REQUIREMENT - Repeat all of the data exactly. Leave nothing out.

GIVEN MATERIAL -
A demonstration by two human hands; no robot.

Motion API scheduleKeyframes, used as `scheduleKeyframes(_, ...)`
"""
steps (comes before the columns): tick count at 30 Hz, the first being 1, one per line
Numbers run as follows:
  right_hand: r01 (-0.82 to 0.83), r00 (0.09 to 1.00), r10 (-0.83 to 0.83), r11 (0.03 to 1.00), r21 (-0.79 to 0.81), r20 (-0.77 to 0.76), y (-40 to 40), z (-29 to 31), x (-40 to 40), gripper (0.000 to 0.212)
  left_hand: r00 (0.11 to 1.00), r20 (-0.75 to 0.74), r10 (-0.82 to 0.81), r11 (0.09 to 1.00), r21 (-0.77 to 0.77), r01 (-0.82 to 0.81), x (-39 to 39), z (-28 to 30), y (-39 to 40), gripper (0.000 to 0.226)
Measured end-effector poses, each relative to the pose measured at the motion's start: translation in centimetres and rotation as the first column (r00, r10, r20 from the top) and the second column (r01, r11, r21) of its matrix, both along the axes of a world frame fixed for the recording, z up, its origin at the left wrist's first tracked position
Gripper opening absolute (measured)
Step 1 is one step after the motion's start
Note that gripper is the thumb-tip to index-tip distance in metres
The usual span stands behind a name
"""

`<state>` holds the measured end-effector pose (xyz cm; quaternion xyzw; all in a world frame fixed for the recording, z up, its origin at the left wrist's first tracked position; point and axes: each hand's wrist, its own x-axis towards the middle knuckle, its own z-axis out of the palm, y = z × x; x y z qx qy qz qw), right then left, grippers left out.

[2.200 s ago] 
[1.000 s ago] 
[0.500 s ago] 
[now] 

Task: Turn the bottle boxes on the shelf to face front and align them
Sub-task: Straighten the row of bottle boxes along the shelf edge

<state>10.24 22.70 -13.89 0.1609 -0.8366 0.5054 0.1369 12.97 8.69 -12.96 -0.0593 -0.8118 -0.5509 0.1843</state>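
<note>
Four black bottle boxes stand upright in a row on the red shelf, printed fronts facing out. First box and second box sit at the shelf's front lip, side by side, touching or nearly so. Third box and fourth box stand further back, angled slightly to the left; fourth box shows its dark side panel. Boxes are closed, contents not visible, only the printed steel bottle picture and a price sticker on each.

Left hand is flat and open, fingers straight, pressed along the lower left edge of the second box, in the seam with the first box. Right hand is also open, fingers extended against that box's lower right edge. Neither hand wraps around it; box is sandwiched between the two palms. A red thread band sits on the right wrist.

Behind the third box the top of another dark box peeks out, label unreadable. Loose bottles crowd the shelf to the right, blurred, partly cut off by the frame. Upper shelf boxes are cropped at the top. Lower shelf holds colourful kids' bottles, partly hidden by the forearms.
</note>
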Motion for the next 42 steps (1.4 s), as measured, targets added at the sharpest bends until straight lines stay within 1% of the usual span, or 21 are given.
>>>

RESULT -
A demonstration by two human hands; no robot.

Motion API scheduleKeyframes, used as `scheduleKeyframes(_, ...)`
"""
steps (comes before the columns): tick count at 30 Hz, the first being 1, one per line
Numbers run as follows:
  right_hand: r01 (-0.82 to 0.83), r00 (0.09 to 1.00), r10 (-0.83 to 0.83), r11 (0.03 to 1.00), r21 (-0.79 to 0.81), r20 (-0.77 to 0.76), y (-40 to 40), z (-29 to 31), x (-40 to 40), gripper (0.000 to 0.212)
  left_hand: r00 (0.11 to 1.00), r20 (-0.75 to 0.74), r10 (-0.82 to 0.81), r11 (0.09 to 1.00), r21 (-0.77 to 0.77), r01 (-0.82 to 0.81), x (-39 to 39), z (-28 to 30), y (-39 to 40), gripper (0.000 to 0.226)
Measured end-effector poses, each relative to the pose measured at the motion's start: translation in centimetres and rotation as the first column (r00, r10, r20 from the top) and the second column (r01, r11, r21) of its matrix, both along the axes of a world frame fixed for the recording, z up, its origin at the left wrist's first tracked position
Gripper opening absolute (measured)
Step 1 is one step after the motion's start
Note that gripper is the thumb-tip to index-tip distance in metres
The usual span stands behind a name
"""

`<state>` holds the measured end-effector pose (xyz cm; quaternion xyzw; all in a world frame fixed for the recording, z up, its origin at the left wrist's first tracked position; point and axes: each hand's wrist, its own x-axis towards the middle knuckle, its own z-axis out of the palm, y = z × x; x y z qx qy qz qw), right then left, grippers left out.

[2.200 s ago] 
[1.000 s ago] 
[0.500 s ago] 
[now] 

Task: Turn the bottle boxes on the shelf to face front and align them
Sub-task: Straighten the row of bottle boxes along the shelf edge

<state>10.24 22.70 -13.89 0.1609 -0.8366 0.5054 0.1369 12.97 8.69 -12.96 -0.0593 -0.8118 -0.5509 0.1843</state>
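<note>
Four black bottle boxes stand upright in a row on the red shelf, printed fronts facing out. First box and second box sit at the shelf's front lip, side by side, touching or nearly so. Third box and fourth box stand further back, angled slightly to the left; fourth box shows its dark side panel. Boxes are closed, contents not visible, only the printed steel bottle picture and a price sticker on each.

Left hand is flat and open, fingers straight, pressed along the lower left edge of the second box, in the seam with the first box. Right hand is also open, fingers extended against that box's lower right edge. Neither hand wraps around it; box is sandwiched between the two palms. A red thread band sits on the right wrist.

Behind the third box the top of another dark box peeks out, label unreadable. Loose bottles crowd the shelf to the right, blurred, partly cut off by the frame. Upper shelf boxes are cropped at the top. Lower shelf holds colourful kids' bottles, partly hidden by the forearms.
</note>
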Motion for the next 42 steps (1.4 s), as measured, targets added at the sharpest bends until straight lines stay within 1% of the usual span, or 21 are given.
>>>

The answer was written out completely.